Highlight: “This course was an incredible opportunity to learn directly from the experts about best practices in scientific computing. It provided comprehensive training on data handling and computing – both training participants in fundamental coding skills and offering a broad survey of emerging trends in scalable computing. I now feel equipped to tackle bigger and broader analyses of the ever-expanding wealth of Arctic data.” – Mackenzie Jewell, PhD student at Oregon State University

The Arctic Data Center (ADC) held the fourth iteration of the popular 4.5-day Scalable and Computationally Reproducible Approaches to Arctic Research training from April 7-11th, 2025 for 19 Arctic researchers from across the globe. Course topics focused on computationally reproducible research in Python, software and techniques for working with large datasets, and best practices for working in cloud computing environments, docker containers, and parallel processing. Lessons were a mix of technical and non-technical, with an emphasis on hands-on activities instead of lecturing when possible.

Day 1

Overview of the data submission process and support services at the Arctic Data Center

The first day of the course began with instructor and participant introductions and an overview of the ADC and how our team can serve the Arctic research community through data archiving, curation support services, our data discovery portal, data visualizations, data rescue, and training and outreach opportunities. This was followed by an introduction to remote computing, manipulating files and directories in virtual environments, containerized computing, and the different types of cloud computing which set the basis for the third lesson, Python programming on clusters. This lesson provided a basic review of using a virtual environment through Visual Studio Code, basic Python syntax and base variable types, using Jupyter notebooks, and creating functions. The afternoon ended with a deep dive into parallel programming using concurrent.futures and Parsl, a practice that helps with computations that are expensive in cpu time and memory. Each day wraps up with a ~30 minute Q&A session that allows participants to get answers to any questions they have before moving on to new material the following day.

Day 2

Graphic showing the conversion of original data, to tiled data, to a raster file from the Group Project.

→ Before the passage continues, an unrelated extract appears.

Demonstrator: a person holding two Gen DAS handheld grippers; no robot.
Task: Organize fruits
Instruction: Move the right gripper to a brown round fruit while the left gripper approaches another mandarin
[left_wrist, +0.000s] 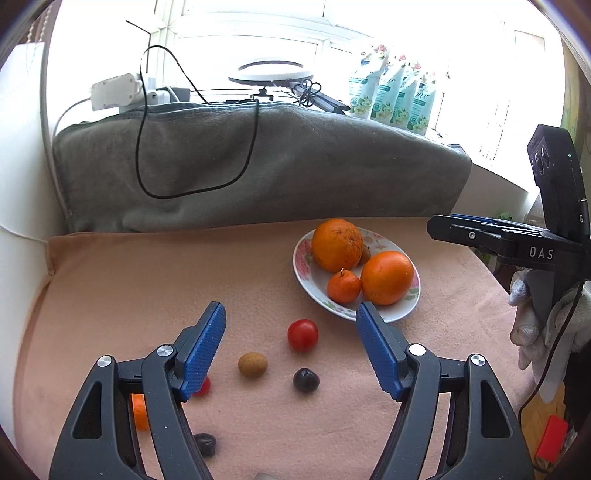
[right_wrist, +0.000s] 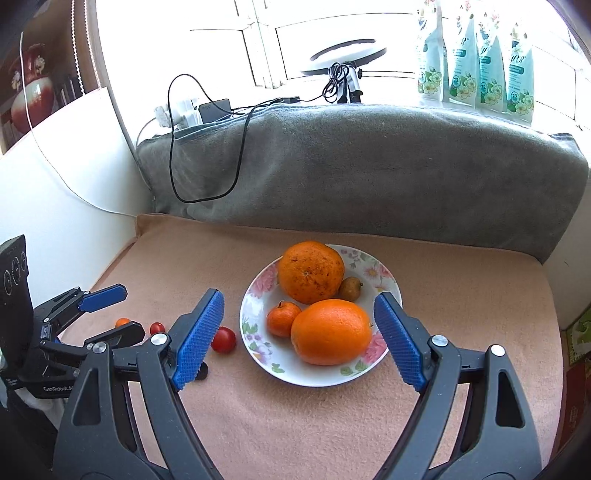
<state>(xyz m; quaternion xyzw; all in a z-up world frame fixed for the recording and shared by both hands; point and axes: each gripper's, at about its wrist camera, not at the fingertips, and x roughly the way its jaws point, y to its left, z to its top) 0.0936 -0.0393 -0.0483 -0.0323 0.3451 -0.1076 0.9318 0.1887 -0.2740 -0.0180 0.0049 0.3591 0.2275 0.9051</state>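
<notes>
A floral plate (right_wrist: 258, 363) (left_wrist: 397, 314) on the peach cloth holds two big oranges (right_wrist: 311, 271) (right_wrist: 331, 331), a small mandarin (right_wrist: 282, 319) and a small brown fruit (right_wrist: 350, 289). Loose on the cloth lie a red tomato (left_wrist: 303, 335) (right_wrist: 224, 340), a tan longan (left_wrist: 252, 364), a dark plum (left_wrist: 306, 380), another dark fruit (left_wrist: 205, 444), a small red fruit (left_wrist: 204, 386) and a small orange fruit (left_wrist: 139, 411). My left gripper (left_wrist: 291, 314) is open above the loose fruits. My right gripper (right_wrist: 299, 302) is open and empty over the plate.
A grey towel (left_wrist: 258, 166) covers the sill behind the cloth, with a black cable (left_wrist: 155, 147), a power strip (left_wrist: 114, 90), a ring light (left_wrist: 271, 74) and several pouches (right_wrist: 476, 59). A white wall (right_wrist: 55, 192) bounds the left side.
</notes>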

We jumped into the second day with a lesson on data structures and formats for large data, which taught participants about the NetCDF data format and how to use the xarray package to work with NetCDF files. This lesson included short practice exercises that quizzed participants on identifying a dataset’s variables, attributes, and dimensions. The next lesson focused on parallelization using Dask, a library that can scale up code to use your computer’s full capacity or distribute work in a cloud cluster. Participants learned how to connect to an existing cluster and set up their own local cluster. We switched gears after lunch to introduce the 2-day group project, the first section focusing on preprocessing and rasterizing permafrost ice wedge data. For this project, participants broke into groups of 3-4 people and worked together to tile the data into smaller files with regular (non-overlapping) extents, stage them into

GeoPackages, and convert them to rasters. Day two concluded with a non-technical lesson that discussed ethical considerations for scalable computing. Topics included the FAIR (findable, accessible, interoperable, reusable), CARE (collective benefit, authority to control, responsibility, ethics), and FAST (fairness, accountability, sustainability, transparency) principles, resources and practices regarding data ethics at the ADC, and considerations specific to artificial intelligence (AI) research. The lesson ended with a breakout discussion about how the CARE and FAST principles apply to large-scale AI applications and how researchers can ensure they’re conducting research ethically.

Day 3

Plotted result from the Spatial and Image Data Using GeoPandas lesson showing distance traveled by ships in a region of Alaska.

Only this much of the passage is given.